Work to complete:
Your answer should consist of the lines below that hold the word "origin".

━━ Material provided ━━

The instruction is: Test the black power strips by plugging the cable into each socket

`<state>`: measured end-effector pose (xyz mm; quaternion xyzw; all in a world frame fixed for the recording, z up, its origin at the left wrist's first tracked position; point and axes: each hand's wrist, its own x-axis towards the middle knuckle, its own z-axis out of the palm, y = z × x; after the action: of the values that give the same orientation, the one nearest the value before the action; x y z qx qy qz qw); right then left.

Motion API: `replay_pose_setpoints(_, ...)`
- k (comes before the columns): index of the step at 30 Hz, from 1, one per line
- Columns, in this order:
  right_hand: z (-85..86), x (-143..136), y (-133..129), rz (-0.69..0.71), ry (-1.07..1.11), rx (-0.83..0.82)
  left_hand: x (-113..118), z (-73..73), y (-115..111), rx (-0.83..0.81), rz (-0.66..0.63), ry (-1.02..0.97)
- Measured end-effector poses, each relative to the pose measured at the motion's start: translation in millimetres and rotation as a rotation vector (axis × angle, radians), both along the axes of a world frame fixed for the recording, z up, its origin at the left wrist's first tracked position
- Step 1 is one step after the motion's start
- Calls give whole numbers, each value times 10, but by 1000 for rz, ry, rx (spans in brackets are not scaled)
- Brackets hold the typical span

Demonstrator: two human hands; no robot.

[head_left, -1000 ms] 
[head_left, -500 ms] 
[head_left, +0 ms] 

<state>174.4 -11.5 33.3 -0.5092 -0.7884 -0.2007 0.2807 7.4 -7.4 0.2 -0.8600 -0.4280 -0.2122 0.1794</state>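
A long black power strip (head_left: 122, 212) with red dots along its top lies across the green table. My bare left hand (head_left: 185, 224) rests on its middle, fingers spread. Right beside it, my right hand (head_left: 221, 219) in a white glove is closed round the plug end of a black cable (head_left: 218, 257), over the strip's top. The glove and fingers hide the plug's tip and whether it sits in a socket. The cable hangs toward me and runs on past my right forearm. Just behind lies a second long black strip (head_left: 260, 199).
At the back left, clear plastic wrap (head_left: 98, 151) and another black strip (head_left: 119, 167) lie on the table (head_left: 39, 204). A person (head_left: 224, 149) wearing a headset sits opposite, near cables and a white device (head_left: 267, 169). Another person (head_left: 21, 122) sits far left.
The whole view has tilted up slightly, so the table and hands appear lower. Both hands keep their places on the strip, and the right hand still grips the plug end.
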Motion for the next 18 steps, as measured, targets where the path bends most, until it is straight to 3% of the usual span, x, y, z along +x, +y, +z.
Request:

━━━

Finished exercise:
`<state>`: measured end-effector pose (xyz mm; quaternion xyzw; all in a world frame fixed for the recording, z up, its origin at the left wrist's first tracked position; point and axes: each hand's wrist, its own x-axis towards the middle knuckle, its own z-axis out of the palm, y = z × x; after the action: of the values that give the same orientation, the one nearest the value before the action; x y z qx qy qz qw); right then left.
- Measured end-effector poses, each relative to the pose measured at the motion's start: translation in millimetres and rotation as a rotation vector (axis × angle, radians), both along the axes of a world frame fixed for the recording, z up, its origin at the left wrist's first tracked position

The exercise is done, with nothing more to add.